> Activity: For the data below, give the number of lines containing "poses" and nothing more.

> Data block:

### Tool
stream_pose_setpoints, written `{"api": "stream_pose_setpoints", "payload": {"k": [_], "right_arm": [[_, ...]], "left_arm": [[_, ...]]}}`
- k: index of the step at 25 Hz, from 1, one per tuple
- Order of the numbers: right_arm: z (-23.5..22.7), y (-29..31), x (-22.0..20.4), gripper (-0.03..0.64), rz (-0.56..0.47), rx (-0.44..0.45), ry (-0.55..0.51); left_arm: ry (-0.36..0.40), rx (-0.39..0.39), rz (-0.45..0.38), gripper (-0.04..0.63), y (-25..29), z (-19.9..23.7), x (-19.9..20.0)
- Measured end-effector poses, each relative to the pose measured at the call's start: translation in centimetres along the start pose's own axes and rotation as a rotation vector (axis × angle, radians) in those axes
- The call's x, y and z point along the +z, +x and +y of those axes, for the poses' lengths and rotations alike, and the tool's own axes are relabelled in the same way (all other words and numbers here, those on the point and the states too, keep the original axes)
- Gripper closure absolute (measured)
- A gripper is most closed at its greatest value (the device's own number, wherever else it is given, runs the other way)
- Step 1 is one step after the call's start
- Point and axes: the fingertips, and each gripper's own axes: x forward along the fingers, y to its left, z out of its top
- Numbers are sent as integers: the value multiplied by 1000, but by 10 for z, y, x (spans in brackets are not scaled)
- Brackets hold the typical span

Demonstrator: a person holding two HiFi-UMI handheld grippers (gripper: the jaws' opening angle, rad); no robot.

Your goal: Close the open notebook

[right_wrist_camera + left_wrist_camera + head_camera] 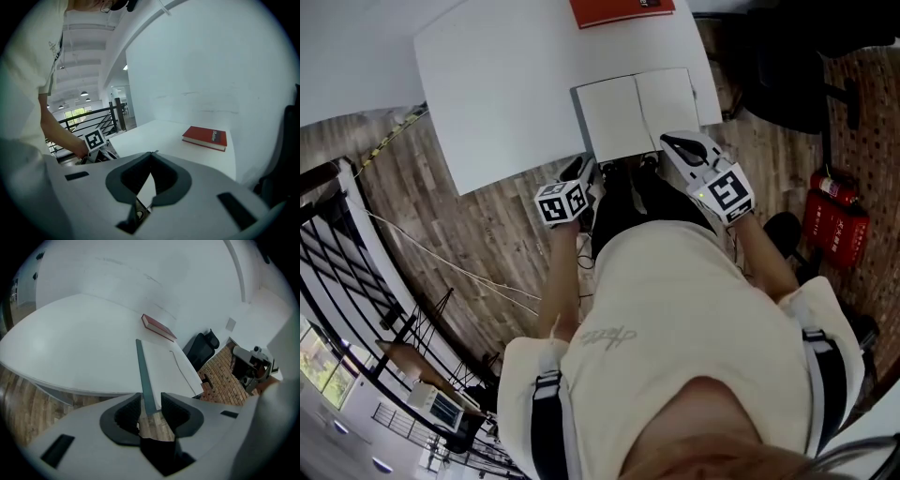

> Exercise result: 2